= Yourka Reserve =

Australian nature reserve

Yourka Reserve is a 43,500–hectare nature reserve in Far North Queensland, Australia. It is a former cattle station in the Einasleigh Uplands bioregion on the western edge of the Wet Tropics of Queensland World Heritage Site, 130 km south of Cairns, with the nearest town being Ravenshoe. It is owned and managed by Bush Heritage Australia (BHA), by which it was purchased in 2007.

==Landscape and vegetation==
Yourka has a diverse topography and soils, ranging in altitude from 500 to 900 m asl with the highest and wettest land in the eastern part of the reserve. Its vegetation includes wet eucalypt forest communities in the east, changing to drier eucalypt woodlands in the west. The upper Herbert River and various creeks flow through the property.

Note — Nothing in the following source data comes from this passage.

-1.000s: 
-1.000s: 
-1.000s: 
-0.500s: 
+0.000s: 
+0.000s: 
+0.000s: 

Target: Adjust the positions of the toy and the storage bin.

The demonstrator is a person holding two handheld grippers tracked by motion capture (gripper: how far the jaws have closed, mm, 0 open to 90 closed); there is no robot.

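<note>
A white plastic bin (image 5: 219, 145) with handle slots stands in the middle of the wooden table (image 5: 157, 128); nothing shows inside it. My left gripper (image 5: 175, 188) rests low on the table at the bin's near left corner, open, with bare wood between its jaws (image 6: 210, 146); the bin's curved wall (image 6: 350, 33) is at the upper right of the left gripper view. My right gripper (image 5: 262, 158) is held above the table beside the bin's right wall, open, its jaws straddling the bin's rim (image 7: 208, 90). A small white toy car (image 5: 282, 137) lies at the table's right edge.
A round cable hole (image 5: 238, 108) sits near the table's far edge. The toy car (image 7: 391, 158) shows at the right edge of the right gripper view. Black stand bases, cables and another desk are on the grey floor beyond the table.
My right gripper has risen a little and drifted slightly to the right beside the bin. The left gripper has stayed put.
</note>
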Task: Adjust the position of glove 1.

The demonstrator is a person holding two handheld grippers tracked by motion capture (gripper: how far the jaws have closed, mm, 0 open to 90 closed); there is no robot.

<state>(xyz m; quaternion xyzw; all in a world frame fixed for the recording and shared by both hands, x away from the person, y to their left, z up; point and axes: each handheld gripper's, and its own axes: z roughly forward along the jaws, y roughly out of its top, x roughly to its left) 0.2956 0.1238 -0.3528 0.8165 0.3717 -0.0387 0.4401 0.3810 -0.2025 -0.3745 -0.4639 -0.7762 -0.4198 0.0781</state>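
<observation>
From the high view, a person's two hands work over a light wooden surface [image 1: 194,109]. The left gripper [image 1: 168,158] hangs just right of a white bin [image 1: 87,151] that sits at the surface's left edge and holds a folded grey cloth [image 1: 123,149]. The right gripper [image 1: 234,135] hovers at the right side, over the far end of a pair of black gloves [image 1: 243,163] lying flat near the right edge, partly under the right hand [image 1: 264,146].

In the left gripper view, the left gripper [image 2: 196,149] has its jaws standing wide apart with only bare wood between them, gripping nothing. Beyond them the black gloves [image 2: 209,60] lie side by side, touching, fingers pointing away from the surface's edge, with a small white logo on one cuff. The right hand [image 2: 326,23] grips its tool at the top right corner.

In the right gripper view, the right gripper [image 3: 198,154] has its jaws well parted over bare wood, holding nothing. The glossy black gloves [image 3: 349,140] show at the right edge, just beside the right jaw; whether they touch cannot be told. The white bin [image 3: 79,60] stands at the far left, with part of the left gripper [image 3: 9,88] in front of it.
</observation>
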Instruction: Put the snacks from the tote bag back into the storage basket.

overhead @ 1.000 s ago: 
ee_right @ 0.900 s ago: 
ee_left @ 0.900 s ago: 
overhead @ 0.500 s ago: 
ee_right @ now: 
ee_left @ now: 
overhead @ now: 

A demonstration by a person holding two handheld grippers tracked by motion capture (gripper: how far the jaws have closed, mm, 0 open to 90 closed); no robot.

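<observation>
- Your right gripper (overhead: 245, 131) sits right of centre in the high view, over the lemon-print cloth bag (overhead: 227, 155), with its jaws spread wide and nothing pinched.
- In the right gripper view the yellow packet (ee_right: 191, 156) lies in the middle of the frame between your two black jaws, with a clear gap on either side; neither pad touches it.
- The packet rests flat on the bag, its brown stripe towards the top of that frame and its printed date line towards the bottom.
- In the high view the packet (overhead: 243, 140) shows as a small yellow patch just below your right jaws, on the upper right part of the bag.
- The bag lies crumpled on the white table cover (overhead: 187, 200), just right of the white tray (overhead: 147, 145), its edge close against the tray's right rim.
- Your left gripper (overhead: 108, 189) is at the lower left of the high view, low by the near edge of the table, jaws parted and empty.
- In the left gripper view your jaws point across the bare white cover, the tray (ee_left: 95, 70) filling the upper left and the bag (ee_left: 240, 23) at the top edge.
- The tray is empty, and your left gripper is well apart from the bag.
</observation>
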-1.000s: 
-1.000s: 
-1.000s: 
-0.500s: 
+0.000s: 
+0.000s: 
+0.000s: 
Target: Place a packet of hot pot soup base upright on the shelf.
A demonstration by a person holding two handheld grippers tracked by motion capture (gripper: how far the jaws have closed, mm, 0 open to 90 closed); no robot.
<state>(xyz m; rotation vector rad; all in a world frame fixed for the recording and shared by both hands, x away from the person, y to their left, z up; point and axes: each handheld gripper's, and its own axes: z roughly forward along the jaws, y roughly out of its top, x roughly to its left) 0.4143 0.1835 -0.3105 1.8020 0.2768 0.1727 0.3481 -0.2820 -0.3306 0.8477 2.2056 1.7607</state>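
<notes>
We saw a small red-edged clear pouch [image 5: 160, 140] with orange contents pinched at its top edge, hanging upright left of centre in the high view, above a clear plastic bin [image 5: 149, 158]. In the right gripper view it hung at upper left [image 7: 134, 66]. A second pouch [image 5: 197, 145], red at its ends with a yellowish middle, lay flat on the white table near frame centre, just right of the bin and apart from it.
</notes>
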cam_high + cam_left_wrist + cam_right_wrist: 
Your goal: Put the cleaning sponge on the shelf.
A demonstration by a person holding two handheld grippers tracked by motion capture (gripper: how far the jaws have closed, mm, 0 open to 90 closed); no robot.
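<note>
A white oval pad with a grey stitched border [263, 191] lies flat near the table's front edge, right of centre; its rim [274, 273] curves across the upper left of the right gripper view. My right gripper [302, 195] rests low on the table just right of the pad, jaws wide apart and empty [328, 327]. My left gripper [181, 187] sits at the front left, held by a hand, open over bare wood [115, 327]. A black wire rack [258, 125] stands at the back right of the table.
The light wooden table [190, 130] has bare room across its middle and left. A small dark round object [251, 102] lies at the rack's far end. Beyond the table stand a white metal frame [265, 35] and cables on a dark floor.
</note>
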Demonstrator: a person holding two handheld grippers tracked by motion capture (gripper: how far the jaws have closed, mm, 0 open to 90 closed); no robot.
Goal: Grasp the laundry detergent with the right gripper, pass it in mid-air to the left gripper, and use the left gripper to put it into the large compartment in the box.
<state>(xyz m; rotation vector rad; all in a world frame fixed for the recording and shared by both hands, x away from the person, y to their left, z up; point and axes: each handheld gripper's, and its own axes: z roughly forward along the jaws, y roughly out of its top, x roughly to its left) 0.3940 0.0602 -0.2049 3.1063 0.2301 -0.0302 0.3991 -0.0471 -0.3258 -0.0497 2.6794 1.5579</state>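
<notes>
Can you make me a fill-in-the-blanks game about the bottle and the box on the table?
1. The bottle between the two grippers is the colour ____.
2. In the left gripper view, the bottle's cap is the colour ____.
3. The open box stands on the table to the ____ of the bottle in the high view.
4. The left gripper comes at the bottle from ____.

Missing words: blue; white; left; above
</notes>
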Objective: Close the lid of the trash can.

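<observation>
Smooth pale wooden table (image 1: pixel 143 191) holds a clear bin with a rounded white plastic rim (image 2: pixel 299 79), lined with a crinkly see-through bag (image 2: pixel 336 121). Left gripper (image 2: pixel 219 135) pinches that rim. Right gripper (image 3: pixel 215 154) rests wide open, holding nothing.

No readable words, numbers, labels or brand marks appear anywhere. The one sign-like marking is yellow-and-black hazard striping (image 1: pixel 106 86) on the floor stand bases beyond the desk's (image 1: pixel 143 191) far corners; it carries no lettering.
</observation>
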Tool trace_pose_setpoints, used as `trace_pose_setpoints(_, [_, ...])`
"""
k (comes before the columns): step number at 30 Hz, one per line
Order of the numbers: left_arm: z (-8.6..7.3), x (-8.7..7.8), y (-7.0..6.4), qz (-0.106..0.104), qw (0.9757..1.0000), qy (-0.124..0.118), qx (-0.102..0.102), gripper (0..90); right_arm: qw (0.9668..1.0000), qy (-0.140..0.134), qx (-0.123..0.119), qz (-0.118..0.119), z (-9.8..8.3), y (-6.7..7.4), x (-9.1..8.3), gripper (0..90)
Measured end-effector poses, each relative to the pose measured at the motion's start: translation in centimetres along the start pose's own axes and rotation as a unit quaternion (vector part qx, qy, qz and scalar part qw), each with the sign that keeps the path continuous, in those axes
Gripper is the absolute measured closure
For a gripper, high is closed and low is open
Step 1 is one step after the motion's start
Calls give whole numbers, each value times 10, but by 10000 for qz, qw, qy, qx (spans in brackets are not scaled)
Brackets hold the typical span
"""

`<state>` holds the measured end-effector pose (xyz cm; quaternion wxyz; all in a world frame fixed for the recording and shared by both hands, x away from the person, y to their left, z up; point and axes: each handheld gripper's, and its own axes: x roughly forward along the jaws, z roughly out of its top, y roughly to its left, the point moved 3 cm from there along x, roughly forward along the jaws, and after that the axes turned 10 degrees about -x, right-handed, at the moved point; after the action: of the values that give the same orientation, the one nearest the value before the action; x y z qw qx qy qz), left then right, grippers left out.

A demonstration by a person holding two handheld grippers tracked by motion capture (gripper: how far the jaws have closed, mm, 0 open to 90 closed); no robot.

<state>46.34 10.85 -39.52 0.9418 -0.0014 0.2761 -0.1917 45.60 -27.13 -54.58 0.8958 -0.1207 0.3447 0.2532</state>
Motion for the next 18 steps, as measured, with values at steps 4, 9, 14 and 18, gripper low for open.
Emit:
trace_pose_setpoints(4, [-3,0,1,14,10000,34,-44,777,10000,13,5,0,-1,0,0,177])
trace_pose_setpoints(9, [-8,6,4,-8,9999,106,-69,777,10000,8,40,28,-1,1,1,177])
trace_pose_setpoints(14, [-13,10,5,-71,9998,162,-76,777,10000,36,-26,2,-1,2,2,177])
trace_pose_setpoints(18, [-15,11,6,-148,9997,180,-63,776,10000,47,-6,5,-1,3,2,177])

A huge fire raged through the reserve in December 2019 as part of the particularly severe 2019-20 Australian bushfire season, destroying a lot of vegetation, but it had helped to reduce dense tree foliage which had prevented the growth of native grasses such as cockatoo grass and kangaroo grass. Cool burning is conducted regularly in the reserve to help maintain the native grasses and other plants.

==Fauna==
Threatened mammal species likely to be found on the property include the rufous bettong and the greater glider. Birds include masked owl and red goshawk. A major management issue is the need to control feral animals.

The Mareeba rock-wallaby has staged a comeback after the December 2019 fire.